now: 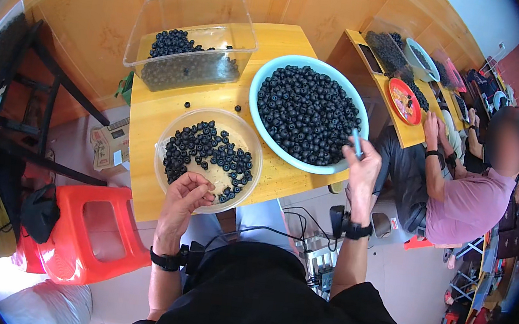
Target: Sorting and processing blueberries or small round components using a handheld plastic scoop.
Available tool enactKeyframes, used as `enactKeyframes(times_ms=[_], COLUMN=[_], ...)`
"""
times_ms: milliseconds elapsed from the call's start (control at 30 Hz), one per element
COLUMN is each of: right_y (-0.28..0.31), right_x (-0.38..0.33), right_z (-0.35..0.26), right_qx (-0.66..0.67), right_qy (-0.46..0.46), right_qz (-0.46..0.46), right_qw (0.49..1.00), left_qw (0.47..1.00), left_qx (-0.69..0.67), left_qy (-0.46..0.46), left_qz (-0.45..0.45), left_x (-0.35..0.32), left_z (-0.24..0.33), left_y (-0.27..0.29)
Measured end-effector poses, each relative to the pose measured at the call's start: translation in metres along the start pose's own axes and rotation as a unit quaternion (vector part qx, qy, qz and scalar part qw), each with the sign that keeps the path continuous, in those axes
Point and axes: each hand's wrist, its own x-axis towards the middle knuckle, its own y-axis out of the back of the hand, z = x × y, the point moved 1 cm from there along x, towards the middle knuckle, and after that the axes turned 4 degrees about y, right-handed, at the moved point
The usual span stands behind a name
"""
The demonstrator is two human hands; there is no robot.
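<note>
My left hand (186, 199) is closed in a pinch over the near rim of a round, clear plastic bowl (159, 169). Whatever lies between its fingertips is hidden. Dark blueberries (200, 145) lie scattered inside that bowl. To the right, my right hand (362, 171) grips a slim light-blue tool (357, 143), upright and slightly blurred, at the near right rim of a large light-blue basin (256, 123). This basin is heaped with blueberries (307, 113). Both wrists wear black bands.
Behind the bowl, a clear rectangular bin (189, 63) holds more blueberries on the wooden table (281, 40). Two loose berries lie nearby. A red plastic stool (79, 230) stands left. At right, a person (468, 200) sits at another table with a red plate (404, 102). Cables (258, 228) hang before me.
</note>
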Motion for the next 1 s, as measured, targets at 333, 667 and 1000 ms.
enactKeyframes(times_ms=[333,667,1000], right_y=[0.005,0.013,-0.053], right_x=[0.036,-0.003,-0.06], right_z=[0.007,-0.005,-0.056], right_qx=[-0.114,0.042,0.147], right_qy=[0.012,-0.019,0.0], right_qz=[0.002,0.004,-0.168], right_qw=[0.993,0.999,0.975], left_qw=[1.0,0.98,0.882], left_qx=[0.001,0.152,0.453], left_qy=[0.003,-0.086,-0.104], left_qz=[0.016,0.093,0.075], left_x=[-0.001,0.011,0.026], left_z=[0.0,0.019,0.0], left_y=[0.0,0.015,-0.005])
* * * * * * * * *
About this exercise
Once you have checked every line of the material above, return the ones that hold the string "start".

Output
times_ms: milliseconds elapsed from the call's start (control at 30 Hz), one per element
Measured end-effector poses, each relative to the pose measured at the call's start: translation in metres along the start pose's own axes and rotation as a unit quaternion (vector part qx, qy, qz and scalar part qw), each with the sign that keeps the path continuous, in those axes

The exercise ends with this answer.